Sulla pelle

292 19 1
                                        


"Hai finito di rifarti il guardaroba rubia?"

Sono intenta a scegliere dei vestiti da provare prima di mettere in atto il nostro piano, quando Zulema mi si avvicina e all'orecchio mi sussurra questa frase.

Poggia il dito sotto il mio mento e mi invita ad alzare la testa verso la telecamera del negozio :

"Finiremo per dare nell'occhio se continui così!
Sarà meglio darsi una mossa."

Restando dietro di me, ma così vicino da poter sentire il suo respiro di menta e tabacco sul collo, allunga il braccio verso uno dei maglioni esposti e lo prende.
Io faccio lo stesso e la seguo nel camerino.

In fretta entriamo nell'ultimo della fila e aspettiamo il momento più adatto per attaccare.

"E ora cosa facciamo?" le domando.

"Ora ti provi quello che hai preso, così vediamo come ti sta." risponde vantando la solita sicurezza che la contraddistingue.

Annuisco e alzo le braccia per sfilare la maglietta che indosso.
Non ho messo il reggiseno, perciò resto nuda sotto ai suoi occhi.
Non che per lei sia un problema, anzi, sapeva perfettamente che non l'avessi messo.

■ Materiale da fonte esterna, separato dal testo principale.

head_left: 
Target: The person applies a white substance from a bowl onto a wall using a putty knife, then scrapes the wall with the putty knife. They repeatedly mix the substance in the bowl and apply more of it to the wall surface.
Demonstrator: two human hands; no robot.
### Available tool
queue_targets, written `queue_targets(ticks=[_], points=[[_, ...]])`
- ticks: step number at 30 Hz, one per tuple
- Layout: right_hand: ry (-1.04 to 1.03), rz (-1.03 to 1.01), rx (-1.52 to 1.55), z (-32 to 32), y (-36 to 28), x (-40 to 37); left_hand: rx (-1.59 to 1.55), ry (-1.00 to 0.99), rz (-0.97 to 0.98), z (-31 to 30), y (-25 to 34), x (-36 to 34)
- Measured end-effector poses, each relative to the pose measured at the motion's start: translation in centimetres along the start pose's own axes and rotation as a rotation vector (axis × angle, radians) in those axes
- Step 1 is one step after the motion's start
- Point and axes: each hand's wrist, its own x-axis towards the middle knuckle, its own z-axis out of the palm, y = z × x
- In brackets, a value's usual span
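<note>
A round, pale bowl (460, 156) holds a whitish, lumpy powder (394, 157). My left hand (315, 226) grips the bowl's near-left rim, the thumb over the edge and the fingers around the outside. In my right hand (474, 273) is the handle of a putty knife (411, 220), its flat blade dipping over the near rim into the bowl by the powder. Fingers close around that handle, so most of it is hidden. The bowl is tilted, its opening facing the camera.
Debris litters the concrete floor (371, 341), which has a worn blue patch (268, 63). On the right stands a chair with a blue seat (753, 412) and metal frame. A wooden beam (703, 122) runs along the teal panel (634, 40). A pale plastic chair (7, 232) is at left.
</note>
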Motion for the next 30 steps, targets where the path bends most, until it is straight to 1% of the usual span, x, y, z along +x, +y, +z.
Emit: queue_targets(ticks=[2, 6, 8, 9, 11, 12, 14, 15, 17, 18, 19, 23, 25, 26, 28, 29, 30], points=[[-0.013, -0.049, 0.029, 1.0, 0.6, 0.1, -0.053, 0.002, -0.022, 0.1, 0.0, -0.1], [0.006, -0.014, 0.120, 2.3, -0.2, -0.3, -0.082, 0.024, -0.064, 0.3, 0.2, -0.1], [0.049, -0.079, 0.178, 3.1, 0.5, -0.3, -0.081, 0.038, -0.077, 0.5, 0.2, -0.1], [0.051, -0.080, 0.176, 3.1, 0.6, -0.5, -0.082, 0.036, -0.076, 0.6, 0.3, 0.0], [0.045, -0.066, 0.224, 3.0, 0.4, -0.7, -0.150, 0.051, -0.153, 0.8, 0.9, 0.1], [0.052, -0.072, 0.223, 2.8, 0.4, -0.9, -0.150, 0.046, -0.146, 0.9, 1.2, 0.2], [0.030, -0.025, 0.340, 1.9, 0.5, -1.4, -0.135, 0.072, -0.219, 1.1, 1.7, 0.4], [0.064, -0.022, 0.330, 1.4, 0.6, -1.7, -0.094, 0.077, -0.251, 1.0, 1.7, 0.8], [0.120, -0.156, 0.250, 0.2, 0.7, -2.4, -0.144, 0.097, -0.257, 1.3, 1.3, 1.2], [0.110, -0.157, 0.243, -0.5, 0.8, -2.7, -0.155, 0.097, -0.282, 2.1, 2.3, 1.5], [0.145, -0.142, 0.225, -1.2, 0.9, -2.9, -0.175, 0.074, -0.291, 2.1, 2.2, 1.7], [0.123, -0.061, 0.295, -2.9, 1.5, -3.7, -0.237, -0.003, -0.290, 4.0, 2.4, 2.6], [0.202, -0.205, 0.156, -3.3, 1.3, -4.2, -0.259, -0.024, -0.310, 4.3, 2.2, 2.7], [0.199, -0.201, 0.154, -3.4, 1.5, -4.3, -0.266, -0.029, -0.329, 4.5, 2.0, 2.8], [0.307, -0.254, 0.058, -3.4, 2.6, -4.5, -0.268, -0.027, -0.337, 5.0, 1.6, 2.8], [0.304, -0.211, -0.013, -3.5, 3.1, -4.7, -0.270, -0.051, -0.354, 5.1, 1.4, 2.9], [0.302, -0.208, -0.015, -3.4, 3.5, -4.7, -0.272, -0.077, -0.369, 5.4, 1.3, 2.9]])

"Ah rubia, dovresti iniziare a mettere il reggiseno prima di una rapina, o finirai per farmi deconcentrare."

Guardo il mio riflesso allo specchio mentre, con la coda dell'occhio, la vedo squadrarmi dalla testa ai piedi con uno sguardo malizioso.
Sa rendere ogni cosa sexy, anche far finta di provarsi una stupida felpa prima dell'ennesima rapina.

Accenno ad un colpo di tosse per schiarirmi la voce e mi avvicino a lei.

Zulema rimane seduta sullo sgabello, mentre nervosamente si sposta un ciuffo di capelli dietro all'orecchio, non capendo dove io voglia andare a parare.

Le sorrido e allargo le gambe per sedermi su di lei.
Poggio le mani sul suo collo, giusto sopra la giugulare; così vicino da poter sentire il battito accelerato del suo cuore.

"Così c'è più adrenalina, è più... eccitante." le dico.

Le stampo un bacio rapido e mi alzo, accennando a sfilarmi i jeans per provarmi il paio che ho trovato.

Nel raccogliere i pantaloni da terra, mi piego volontariamente più del necessario, lasciando che Zulema si ritrovi le mie brasiliane di pizzo ad altezza viso.

Con la mano li appoggio alla porta del camerino e stacco dalla gruccia ciò che devo provare.
Sento la sua mano appoggiarsi al mio fondoschiena e stringerlo, per poi andare in direzione dei miei slip.

"Quando e come scoparti lo decido io rubia.
  Non pensare di avere voce in capitolo."

Ah Zulema siamo sempre alle solite eh?
Non sia mai che io possa pensare, anche solo per un secondo, di averti condizionata a fare qualcosa.
Ti conosco troppo bene.

"Eppure è bastato un perizoma carino per farti perdere la testa." rispondo a tono, facendole capire che con me non attacca.

Mi tira a sé facendomi perdere l'equilibrio per un istante.
Il suo dito sposta delicatamente le mutandine, rimuovendo anche l'ultima cosa che non mi rendeva completamente nuda ai suoi occhi.

Le sue dita continuano a muoversi in cerca della mia parte più sensibile, mentre da dietro la sento alzarsi.

La mano che poco prima mi aveva tolto gli slip, raggiunge il clitoride facendomi gemere involontariamente.

"Fai silenzio o finirai per farci sgamare."

Si Zulema, grazie.
Molto facile per te parlare.
Vorrei vedere cosa faresti se ti trovassi al mio posto.